Aquí aparece una figura incómoda pero necesaria: la omisión. Cuando el daño es previsible y evitable, la inacción deja de ser neutra. Las alcaldías que anuncian restricciones simbólicas sin control real; las autoridades que “recomiendan” pero no vigilan; los operativos que llegan después del accidente. Todo eso construye un escenario donde el daño no solo ocurre, sino que se repite. Y cuando se repite, deja de ser un accidente para convertirse en un fracaso institucional.

Desde el punto de vista de la responsabilidad civil, el análisis es claro: quien causa un daño debe repararlo, y quien crea un riesgo tiene deberes reforzados de prevención. La pirotecnia no es un riesgo desconocido ni excepcional. Es un riesgo típico, documentado, reiterado. La pregunta jurídica no debería ser si el daño era previsible, sino por qué, sabiendo que lo era, se permitió.

En el ámbito penal, aunque no todo uso de pirotecnia configura delito, sí hay escenarios donde la conducta trasciende la imprudencia social y entra en el terreno de la relevancia penal: lesiones personales, homicidios culposos, puesta en peligro de bienes jurídicos colectivos. El problema es que el sistema penal suele actuar cuando el daño ya es irreversible. La pólvora estalla primero; el expediente se abre después. Y esa lógica reactiva es, en sí misma, una forma de renuncia preventiva.

Pero quizá el punto más complejo no está en los códigos, sino en el consentimiento social. Hay daños que la sociedad decide soportar, no porque sean inevitables, sino porque afectan a otros. A quienes no hacen ruido. A quienes no celebran. A quienes no pueden defenderse. Cuando el Derecho acepta esa lógica sin cuestionarla, deja de ser un instrumento de protección y se convierte en un administrador del daño.

La discusión sobre la pirotecnia no es, en el fondo, una discusión sobre fiestas. Es una discusión sobre límites. Sobre hasta dónde puede llegar la libertad individual cuando impacta derechos ajenos. Sobre si el goce de unos justifica el sufrimiento de otros. Y sobre si el Estado está dispuesto a intervenir antes del estallido o solo a contar heridos después.

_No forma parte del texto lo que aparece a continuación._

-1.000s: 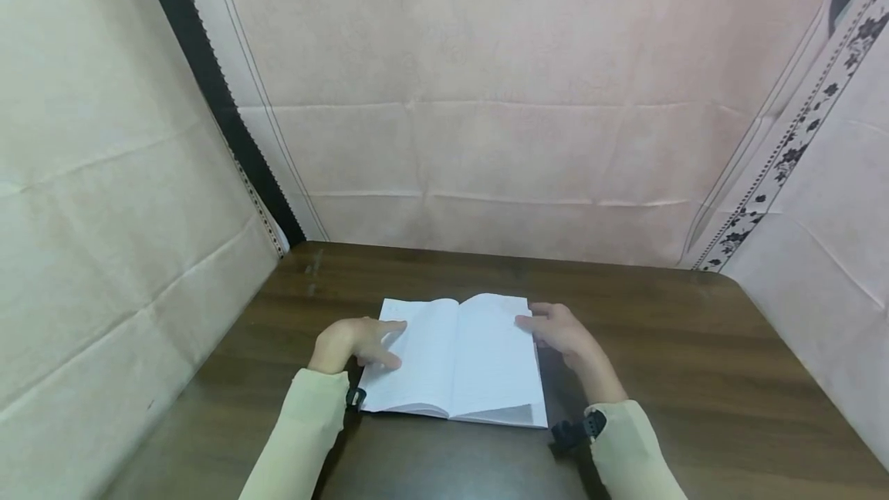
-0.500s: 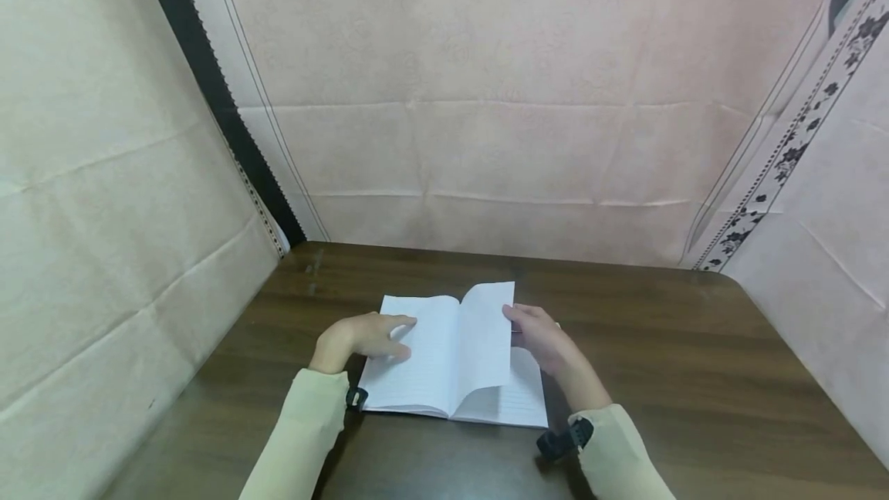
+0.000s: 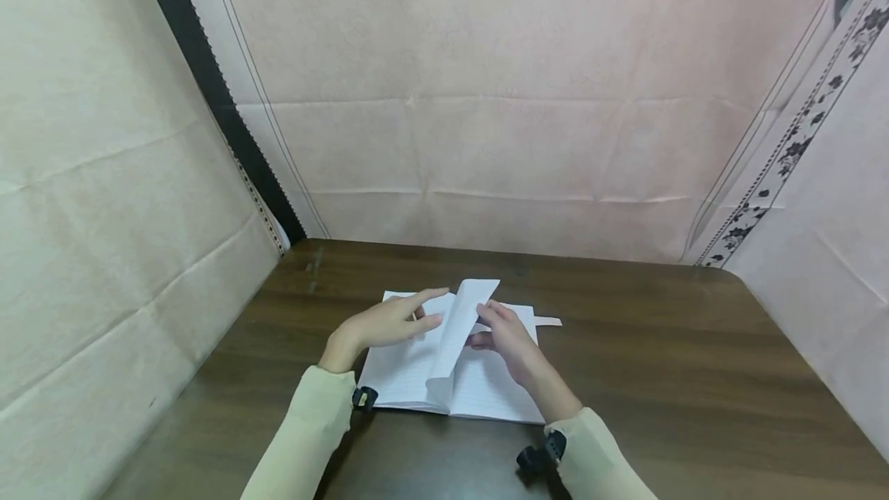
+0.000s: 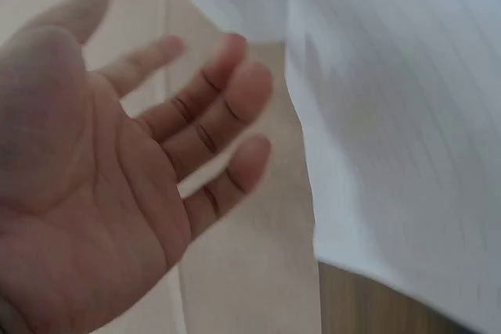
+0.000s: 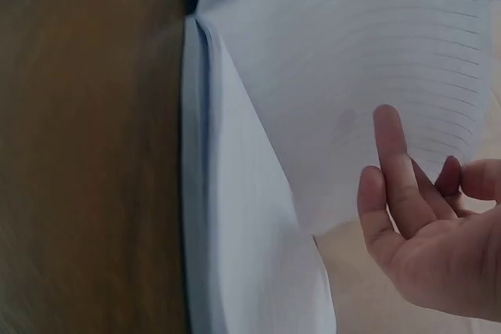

El ruido, jurídicamente, no es neutro. Puede ser una molestia, una perturbación, un riesgo o una forma de violencia tolerada. Que no deje huellas visibles no lo hace menos relevante. El Derecho tiene la tarea incómoda de recordarlo, incluso cuando no es popular hacerlo.

Tal vez el verdadero problema no sea la pólvora, sino la costumbre de mirar hacia otro lado. Porque cuando el daño se normaliza, la responsabilidad se diluye. Y cuando la responsabilidad se diluye, el Derecho pierde su función más básica: proteger a quienes no pueden apagar el ruido por sí mismos.

El desafío no está en prohibir por prohibir, ni en moralizar la fiesta, sino en asumir en serio la prevención, la corresponsabilidad y el límite. El Derecho no debería llegar después de la explosión. Debería evitarla.